Thinking, Quick and Slow – By Daniel Kahneman – Book Review
In 2002, Daniel Kahneman won the Nobel in financial science. What made this unusual is that Kahneman is a psychologist. Specifically, he is one-half of a pair of psychologists who, beginning within the early Seventies, got down to dismantle an entity lengthy expensive to financial theorists: that arch-rational resolution maker known as Homo economicus. The other half of the dismantling duo, Amos Tversky, died in 1996 on the age of 59. Had Tversky lived, he would definitely have shared the Nobel with Kahneman, his longtime collaborator and expensive friend.
Human irrationality is Kahneman’s great theme. There are primarily three phases to his career. In the first, he and Tversky did a series of ingenious experiments that revealed twenty or so “cognitive biases” — unconscious errors of reasoning that distort our judgment of the world. Typical of these is the “anchoring impact”: our tendency to be influenced by irrelevant numbers that we occur to be exposed to. (In a single experiment, as an illustration, experienced German judges have been inclined to offer a shoplifter an extended sentence in the event that they had just rolled a pair of cube loaded to provide a high number.) Within the second section, Kahneman and Tversky showed that folks making decisions below uncertain circumstances don’t behave in the way in which that financial fashions have traditionally assumed; they don’t “maximize utility.” The 2 then developed an alternative account of resolution making, one more devoted to human psychology, free audible books which they called “prospect theory.” (It was for this achievement that Kahneman was awarded the Nobel.) Within the third phase of his career, primarily after the dying of Tversky, Kahneman has delved into “hedonic psychology”: the science of happiness, its nature and its causes.
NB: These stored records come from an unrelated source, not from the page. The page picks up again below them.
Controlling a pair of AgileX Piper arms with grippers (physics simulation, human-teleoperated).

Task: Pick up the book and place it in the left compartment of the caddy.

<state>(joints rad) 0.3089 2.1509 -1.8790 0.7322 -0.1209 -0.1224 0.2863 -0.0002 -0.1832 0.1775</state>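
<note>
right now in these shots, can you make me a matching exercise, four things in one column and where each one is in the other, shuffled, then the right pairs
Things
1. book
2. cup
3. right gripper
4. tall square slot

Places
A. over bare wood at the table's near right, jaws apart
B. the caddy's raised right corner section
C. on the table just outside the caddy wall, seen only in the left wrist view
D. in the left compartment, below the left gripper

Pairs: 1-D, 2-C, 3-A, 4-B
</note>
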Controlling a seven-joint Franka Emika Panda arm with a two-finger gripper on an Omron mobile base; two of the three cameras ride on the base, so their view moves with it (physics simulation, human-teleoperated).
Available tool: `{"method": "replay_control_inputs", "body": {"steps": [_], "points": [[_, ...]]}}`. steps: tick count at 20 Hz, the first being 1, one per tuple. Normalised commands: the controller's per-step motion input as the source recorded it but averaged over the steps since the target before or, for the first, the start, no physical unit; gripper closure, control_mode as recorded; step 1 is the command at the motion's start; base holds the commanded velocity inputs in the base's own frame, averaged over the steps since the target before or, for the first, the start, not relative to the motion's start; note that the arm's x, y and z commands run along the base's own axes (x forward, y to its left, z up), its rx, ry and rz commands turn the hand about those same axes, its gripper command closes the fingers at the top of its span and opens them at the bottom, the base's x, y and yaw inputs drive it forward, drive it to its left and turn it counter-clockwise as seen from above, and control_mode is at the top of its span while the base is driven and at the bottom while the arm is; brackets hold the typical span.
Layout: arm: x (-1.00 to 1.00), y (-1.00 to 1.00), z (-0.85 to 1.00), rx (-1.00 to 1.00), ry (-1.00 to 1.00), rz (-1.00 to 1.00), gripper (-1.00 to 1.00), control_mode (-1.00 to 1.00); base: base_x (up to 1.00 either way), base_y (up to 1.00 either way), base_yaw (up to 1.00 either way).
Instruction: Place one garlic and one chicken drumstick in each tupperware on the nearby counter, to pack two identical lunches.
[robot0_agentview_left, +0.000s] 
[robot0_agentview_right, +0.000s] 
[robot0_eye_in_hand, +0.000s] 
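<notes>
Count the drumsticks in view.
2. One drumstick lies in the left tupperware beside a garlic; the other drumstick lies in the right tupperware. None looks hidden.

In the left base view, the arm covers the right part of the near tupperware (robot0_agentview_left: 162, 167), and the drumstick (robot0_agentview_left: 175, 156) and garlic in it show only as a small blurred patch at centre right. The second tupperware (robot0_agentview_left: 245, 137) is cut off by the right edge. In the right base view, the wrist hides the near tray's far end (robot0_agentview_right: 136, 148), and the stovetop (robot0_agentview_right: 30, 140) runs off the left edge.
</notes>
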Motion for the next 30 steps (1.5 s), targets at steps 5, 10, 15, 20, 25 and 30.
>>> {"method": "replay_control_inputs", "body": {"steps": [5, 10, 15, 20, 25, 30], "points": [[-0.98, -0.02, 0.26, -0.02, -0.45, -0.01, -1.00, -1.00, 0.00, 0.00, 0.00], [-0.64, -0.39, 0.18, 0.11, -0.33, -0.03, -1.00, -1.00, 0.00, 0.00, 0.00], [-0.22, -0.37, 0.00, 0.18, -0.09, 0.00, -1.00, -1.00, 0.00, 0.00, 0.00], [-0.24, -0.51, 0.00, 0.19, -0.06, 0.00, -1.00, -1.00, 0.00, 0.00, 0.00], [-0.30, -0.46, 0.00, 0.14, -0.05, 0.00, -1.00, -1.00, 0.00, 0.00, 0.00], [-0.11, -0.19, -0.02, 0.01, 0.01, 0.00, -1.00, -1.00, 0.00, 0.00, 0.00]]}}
His findings in this space have proved disquieting — and never just because one of many key experiments involved a deliberately extended colonoscopy.
“Thinking, Quick and Sluggish” spans all three of those phases. It’s an astonishingly rich book: lucid, profound, full of mental surprises and self-assist value. It is persistently entertaining and regularly touching, particularly when Kahneman is recounting his collaboration with Tversky. (“The pleasure we found in working collectively made us exceptionally patient; it is a lot simpler to strive for perfection if you find yourself never bored.”) So impressive is its vision of flawed human reason that the New York Times columnist David Brooks recently declared that Kahneman and Tversky’s work “shall be remembered hundreds of years from now,” and that it is “an important pivot point in the way we see ourselves.” They’re, Brooks said, “like the Lewis and Clark of the mind.”
Now, this worries me a bit. A leitmotif of this book is overconfidence. All of us, and especially consultants, are liable to an exaggerated sense of how well we understand the world — so Kahneman reminds us. Surely, he himself is alert to the perils of overconfidence. Regardless of all of the cognitive biases, fallacies and illusions that he and Tversky (together with different researchers) purport to have discovered in the previous few decades, he fights shy of the bold claim that people are fundamentally irrational.
Or does he? “Most of us are healthy most of the time, and most of our judgments and actions are acceptable most of the time,” Kahneman writes in his introduction. Yet, just a couple of pages later, he observes that the work he did with Tversky “challenged” the idea, orthodox among social scientists in the Seventies, that “people are usually rational.” The 2 psychologists discovered “systematic errors within the thinking of regular individuals”: errors arising not from the corrupting effects of emotion, but constructed into our advanced cognitive machinery. Although Kahneman draws only modest coverage implications (e.g., contracts needs to be stated in clearer language), others — maybe overconfidently? — go a lot further. Brooks, for example, has argued that Kahneman and Tversky’s work illustrates “the bounds of social coverage”; specifically, the folly of presidency motion to combat joblessness and switch the financial system around.